Pour mieux comprendre la situation de l'Etat français, il est possible de raisonner par analogie avec un particulier. Considérons un individu qui a gagné 10 000 euros net en 2002. L'année suivante, il prévoit d'augmenter ses revenus de 0,8%, soit 80 euros. Mais il aura fait un emprunt supplémentaire à hauteur de 5% de ses revenus soit 500 euros. Considérerait-on que cet individu aura accru ou diminué ses revenus ? Le bon sens indique que ses revenus auront diminué de 420 euros. Ce raisonnement devrait s'appliquer pour un pays. Quand les revenus supplémentaires liés à la croissance sont inférieurs aux revenus issus de l'accroissement de la dette, un pays est virtuellement en situation de récession.

La France l'est. Aujourd'hui, elle augmente artificiellement sa croissance par des dépenses publiques, des déficits et de la dette. Demain, il faudra rembourser ces dettes supplémentaires par des impôts supplémentaires qui freineront immanquablement la croissance future. Le Premier ministre poursuivait la justification de sa politique en faisant valoir que " les principaux pays qui avaient quant à eux fait le choix d'augmenter leurs prélèvements obligatoires, impôts et charges sociales, connaissaient pour la même période une croissance négative ". Oui, la France aurait effectivement eu une récession si son gouvernement n'avait choisi de laisser filer les déficits. Non, Monsieur Raffarin ne diminue pas les impôts. Il faudra rembourser la dette. Cette politique revient à faire davantage d'impôts demain. Faut-il se réjouir d'une politique qui améliore notre situation actuelle mais compromet notre futur ? Celui qui achète à crédit ne paye pas moins cher. Au contraire.

Baisse de la recherche, fuite des cerveaux, explosion des faillites, désindustrialisation.

Dans un entretien au Figaro intitulé " Nous avons un gouvernement schizophrène " (Le Figaro, 10 mai 2003), l'économiste Nicolas Baverez rappelle quelques éléments fondamentaux qui éclaire l'avenir de la France d'une lumière sombre.
Sur la recherche : " l'effort de recherche régresse de 1,25% par an depuis 1995 pour s'établir à 2,1% du PIB contre 2,5% en Allemagne ou 3% au Japon ". Cette contraction de notre recherche pousse nos cerveaux à l'exode : " 15% de nos ingénieurs et de nos chercheurs partent chaque année aux Etats-Unis et au Royaume-Uni ". Nos dépôts de brevets ont chuté. Ils représentaient 8,8% de l'ensemble des dépôts de brevet dans le monde en 1985 contre seulement 6,3% en 2000. Sur les entreprises : " On crée en France 25 000 entreprises de moins qu'en 1990 ". Par contre le nombre des faillites explose : 43 000 en 2002 (contre 40 000 aux Etats-Unis, pays 5 fois plus peuplé). Et nos gains de productivité sont très faibles : de l'ordre de 1,1% par an.

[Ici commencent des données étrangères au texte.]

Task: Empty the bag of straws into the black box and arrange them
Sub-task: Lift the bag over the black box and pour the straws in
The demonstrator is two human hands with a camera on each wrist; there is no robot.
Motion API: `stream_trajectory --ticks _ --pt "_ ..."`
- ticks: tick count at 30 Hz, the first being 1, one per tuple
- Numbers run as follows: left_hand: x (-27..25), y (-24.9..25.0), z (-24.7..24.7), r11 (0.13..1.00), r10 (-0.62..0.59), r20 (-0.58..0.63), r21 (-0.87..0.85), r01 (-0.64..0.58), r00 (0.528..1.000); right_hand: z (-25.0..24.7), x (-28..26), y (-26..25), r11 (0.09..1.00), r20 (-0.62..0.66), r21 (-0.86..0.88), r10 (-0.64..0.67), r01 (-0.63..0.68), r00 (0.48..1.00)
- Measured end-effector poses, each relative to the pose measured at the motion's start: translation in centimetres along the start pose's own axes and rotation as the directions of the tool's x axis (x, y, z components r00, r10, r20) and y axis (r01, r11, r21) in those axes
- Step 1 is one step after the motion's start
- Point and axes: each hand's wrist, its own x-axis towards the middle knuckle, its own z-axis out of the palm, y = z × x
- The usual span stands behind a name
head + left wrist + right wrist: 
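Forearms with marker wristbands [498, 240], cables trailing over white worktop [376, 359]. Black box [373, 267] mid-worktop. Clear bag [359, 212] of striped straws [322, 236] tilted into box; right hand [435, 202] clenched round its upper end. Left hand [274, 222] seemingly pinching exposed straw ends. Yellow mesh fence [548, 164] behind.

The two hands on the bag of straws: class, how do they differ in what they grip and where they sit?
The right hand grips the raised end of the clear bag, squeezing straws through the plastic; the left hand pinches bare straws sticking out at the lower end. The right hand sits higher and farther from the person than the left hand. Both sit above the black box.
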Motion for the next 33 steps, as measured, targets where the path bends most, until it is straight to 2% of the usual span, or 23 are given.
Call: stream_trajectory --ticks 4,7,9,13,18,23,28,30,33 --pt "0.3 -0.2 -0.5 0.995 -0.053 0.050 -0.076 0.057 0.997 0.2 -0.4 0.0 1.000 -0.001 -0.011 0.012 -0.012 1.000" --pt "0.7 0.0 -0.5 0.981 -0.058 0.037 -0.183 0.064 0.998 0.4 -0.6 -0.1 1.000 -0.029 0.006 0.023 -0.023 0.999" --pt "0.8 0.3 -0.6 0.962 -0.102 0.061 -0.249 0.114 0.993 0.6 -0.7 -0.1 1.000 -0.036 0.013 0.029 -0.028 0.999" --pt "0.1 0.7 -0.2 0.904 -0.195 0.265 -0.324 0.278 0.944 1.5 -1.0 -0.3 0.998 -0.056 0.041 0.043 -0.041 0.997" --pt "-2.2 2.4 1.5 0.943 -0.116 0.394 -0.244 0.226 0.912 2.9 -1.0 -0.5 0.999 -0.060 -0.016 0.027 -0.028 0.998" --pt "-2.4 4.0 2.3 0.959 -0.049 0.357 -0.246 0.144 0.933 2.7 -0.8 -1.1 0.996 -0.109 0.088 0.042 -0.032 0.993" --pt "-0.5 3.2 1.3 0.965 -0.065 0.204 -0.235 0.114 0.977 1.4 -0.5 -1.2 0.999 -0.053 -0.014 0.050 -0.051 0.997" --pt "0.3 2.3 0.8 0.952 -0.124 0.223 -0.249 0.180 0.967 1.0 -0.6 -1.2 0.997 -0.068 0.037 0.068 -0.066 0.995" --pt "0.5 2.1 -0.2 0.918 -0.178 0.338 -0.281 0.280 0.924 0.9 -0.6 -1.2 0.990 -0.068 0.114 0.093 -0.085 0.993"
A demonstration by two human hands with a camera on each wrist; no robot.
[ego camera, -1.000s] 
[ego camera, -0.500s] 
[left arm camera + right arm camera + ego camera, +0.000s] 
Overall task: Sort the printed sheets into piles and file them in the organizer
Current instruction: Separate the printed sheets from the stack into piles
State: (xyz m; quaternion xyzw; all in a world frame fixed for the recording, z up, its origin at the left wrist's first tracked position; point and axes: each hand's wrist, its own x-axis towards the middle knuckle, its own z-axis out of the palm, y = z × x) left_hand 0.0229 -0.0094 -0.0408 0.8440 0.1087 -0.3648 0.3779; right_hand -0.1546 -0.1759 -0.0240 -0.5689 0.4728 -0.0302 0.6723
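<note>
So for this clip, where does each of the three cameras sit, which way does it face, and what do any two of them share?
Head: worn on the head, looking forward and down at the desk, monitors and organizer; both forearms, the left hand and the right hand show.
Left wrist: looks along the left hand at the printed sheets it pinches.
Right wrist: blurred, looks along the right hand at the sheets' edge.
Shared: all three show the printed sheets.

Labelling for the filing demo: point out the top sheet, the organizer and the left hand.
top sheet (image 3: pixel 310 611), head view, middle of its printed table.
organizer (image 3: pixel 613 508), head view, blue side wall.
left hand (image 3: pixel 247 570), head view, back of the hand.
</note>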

Ces vérités inquiétantes autorisent Nicolas Baverez à considérer qu'il : " Il y a un mouvement dramatique de désindustrialisation dû à la concurrence technologique des Etats-Unis, la concurrence par les prix qui nous vient de la Chine et d'Asie et aussi la concurrence des nouvelles démocraties d'Europe de l'Est. Le territoire français se transforme en désert industriel et entrepreneurial ". " Désert industriel et entrepreneurial " : l'expression est forte. Pourtant il convient de s'interroger sur le phénomène de désindustrialisation de la France qui remonte loin. Les chiffres montrent que depuis la fin de la Deuxième Guerre mondiale, la France a créé un nombre d'emplois très faible dans le secteur privé. Et si, à force de tangenter le zéro, nous étions passés en dessous c'est à dire dans un cycle inverse de destruction d'emplois marchands ?

Excès d'impôts, excès d'Etat-providence et point de rupture.

La masse des prélèvements obligatoires et la quantité de lois sociales peuvent avoir poussé l'économie française jusqu'à son point de rupture. A force de pénaliser l'activité économique, on finit par la dissuader. La loi sur les 35 heures a changé les mentalités, notamment des cadres. Leurs priorités semblent désormais souvent leurs week-ends et vacances. Ne serions nous pas passés d'une société de travail à une société de loisir ? Ce choix est respectable. Mais il s'accompagne inévitablement d'une baisse du niveau de vie.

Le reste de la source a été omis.